Antton Rouget, Journaliste à Mediapart :

C’est déjà le cas, on n’est même plus au stade de la menace et les exemples commencent à s’empiler. On est plus dans un schéma où les portes se ferment, avec une volonté de conditionner et de réduire l’accès à l’information. L’accès aux données est de plus en plus restreint. La crainte que l’on a, c’est que, sur un certain nombre de sujets, plus ou moins larges, les administrations quelconques considèrent qu’elles peuvent opposer, comme ça, gratuitement le secret des affaires, ce qui oblige à faire des recours, etc. Et que l’on fasse de l’accès à ces informations légitimes une exception, alors que ce devrait être la norme quand il s’agit d’informations générales”.

 

Olivier de Maison Rouge, Avocat en droit des affaires

Là on est dans la polémique. Pourquoi la polémique ? Parce que précisément le véritable nom du secret des affaires, c’est « information économique non divulguée ». Et comme son nom l’entend c’est non divulgué et protégé. Or le législateur français, dans la transposition de la directive sur la protection des informations non divulguées, a appelé ça « secret des affaires » et ça renvoie beaucoup aux fantasmes. Certains imaginent que c’est une manière de camoufler, masquer des actes infâmes et des informations qui n’ont pas à être rendues publiques. Ce n’est pas tout à fait la réalité puisque le secret des affaires souffre de nombreuses exceptions notamment en matière d’intérêt général. C’est mal interprété et surtout instrumentalisé par la presse qui en général imagine avoir un droit de réquisition”.

 

Alexandre Medvedowsky, Président du Syndicat Français de l’Intelligence Economique

“Ça dépend de ce qu’on commande, à qui on le commande dans quelles conditions. Honnêtement dans le cas des masques je ne vois pas ce qu’il y a de stratégique, de confidentiel. En réfléchissant deux minutes, Jérôme Salomon s’est rendu compte de l’absurdité de sa position, le fait que l’on menace de saisir la CADA va peut-être le ramener à la raison. Il peut y avoir une mauvaise volonté de protection non pas du secret des affaires mais une protection politique d’une personnalité ou d’une administration qui cherche à se protéger d’éventuels critiques ou recours. Il ne faut pas penser que le secret des affaires peut parfois être la volonté de dissimuler des choses qui sont des clauses que l’on préfère garder secrète pour ne pas être embêté tout simplement.
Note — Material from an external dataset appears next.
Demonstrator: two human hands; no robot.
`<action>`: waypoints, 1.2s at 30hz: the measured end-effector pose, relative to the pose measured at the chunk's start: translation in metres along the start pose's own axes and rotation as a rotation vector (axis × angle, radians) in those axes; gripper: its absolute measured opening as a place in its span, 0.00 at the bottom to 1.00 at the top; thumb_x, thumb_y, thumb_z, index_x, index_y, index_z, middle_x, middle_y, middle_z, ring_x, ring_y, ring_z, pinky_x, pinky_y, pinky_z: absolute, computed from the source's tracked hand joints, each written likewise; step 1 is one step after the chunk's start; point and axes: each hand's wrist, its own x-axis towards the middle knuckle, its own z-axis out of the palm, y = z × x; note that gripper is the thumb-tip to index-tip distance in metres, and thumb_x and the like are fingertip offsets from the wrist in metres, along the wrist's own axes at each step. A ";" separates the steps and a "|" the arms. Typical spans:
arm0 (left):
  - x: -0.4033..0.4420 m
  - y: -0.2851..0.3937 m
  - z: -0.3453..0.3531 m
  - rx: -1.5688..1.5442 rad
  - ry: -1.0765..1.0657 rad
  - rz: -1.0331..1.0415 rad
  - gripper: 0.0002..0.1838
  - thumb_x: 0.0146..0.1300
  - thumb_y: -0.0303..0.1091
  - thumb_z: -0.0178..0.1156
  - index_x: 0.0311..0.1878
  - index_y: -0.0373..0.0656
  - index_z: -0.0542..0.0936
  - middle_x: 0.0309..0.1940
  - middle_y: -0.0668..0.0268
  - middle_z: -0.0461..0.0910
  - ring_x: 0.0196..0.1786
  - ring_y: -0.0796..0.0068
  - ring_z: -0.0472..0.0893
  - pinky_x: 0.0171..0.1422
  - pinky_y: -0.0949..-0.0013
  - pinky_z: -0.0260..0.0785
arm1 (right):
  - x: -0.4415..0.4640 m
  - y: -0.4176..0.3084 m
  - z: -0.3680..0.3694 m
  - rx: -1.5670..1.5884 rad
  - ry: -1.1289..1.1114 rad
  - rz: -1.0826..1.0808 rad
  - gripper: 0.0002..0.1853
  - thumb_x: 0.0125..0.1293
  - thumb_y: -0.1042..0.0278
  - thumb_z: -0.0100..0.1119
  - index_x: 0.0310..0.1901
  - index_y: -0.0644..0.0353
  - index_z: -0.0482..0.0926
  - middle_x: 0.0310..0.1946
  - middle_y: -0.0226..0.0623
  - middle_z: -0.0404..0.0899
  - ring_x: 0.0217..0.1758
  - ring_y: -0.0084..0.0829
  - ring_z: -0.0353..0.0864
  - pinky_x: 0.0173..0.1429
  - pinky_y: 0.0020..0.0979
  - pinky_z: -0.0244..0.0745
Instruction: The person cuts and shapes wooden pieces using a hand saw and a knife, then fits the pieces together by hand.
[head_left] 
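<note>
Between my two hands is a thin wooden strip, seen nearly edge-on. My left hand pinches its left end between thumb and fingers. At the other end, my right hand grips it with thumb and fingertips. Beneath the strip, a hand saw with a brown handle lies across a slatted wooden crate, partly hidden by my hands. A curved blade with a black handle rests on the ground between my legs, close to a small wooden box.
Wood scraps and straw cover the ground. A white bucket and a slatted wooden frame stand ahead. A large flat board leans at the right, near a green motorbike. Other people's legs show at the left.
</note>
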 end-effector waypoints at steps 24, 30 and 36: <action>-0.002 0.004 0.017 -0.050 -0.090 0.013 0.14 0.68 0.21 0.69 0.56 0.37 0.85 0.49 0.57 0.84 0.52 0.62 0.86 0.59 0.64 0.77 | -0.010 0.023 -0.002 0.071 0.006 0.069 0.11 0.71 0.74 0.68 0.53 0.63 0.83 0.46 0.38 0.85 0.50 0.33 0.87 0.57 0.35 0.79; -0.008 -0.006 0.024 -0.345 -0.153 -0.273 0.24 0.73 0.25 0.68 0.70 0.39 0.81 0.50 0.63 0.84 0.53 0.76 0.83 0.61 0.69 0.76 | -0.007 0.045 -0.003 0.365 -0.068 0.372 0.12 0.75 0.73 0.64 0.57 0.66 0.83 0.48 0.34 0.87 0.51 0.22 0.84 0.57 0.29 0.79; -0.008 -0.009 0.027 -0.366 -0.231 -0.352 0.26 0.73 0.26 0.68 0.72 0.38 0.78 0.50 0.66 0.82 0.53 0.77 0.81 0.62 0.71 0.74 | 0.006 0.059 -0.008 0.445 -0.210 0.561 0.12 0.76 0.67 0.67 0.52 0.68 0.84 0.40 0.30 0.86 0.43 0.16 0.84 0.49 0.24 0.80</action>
Ce n’est pas du secret des affaires, et le juge ne reconnaîtrait pas non plus le secret des affaires. »

22 juillet 2020 – Fin de l’enquête

J’arrive enfin au bout de mon enquête, et quel chemin parcouru ! Si je devais ne retenir qu’une chose, c’est que le secret des affaires n’a pas fini de faire parler de lui. Pour certains, il est un véritable outil de protection des entreprises tandis que pour d’autres il représente un danger pour la liberté de la presse.

 

Sur le cas des données de santé publique, les décisions de justice ne m’aident pas à y voir plus clair. Il semble possible d’obtenir des documents comme des contrats passés avec des fournisseurs de l’Etat sans pour autant disposer de l’ensemble des éléments qui le composent.

 

Je repense à cette citation de Pierre Lazareff et je me dis qu’une chose est sûre, le secret des affaires est bien une composante du journalisme moderne.

Simon Brillaud, Nathan Merlet, Valentin Sainz et al.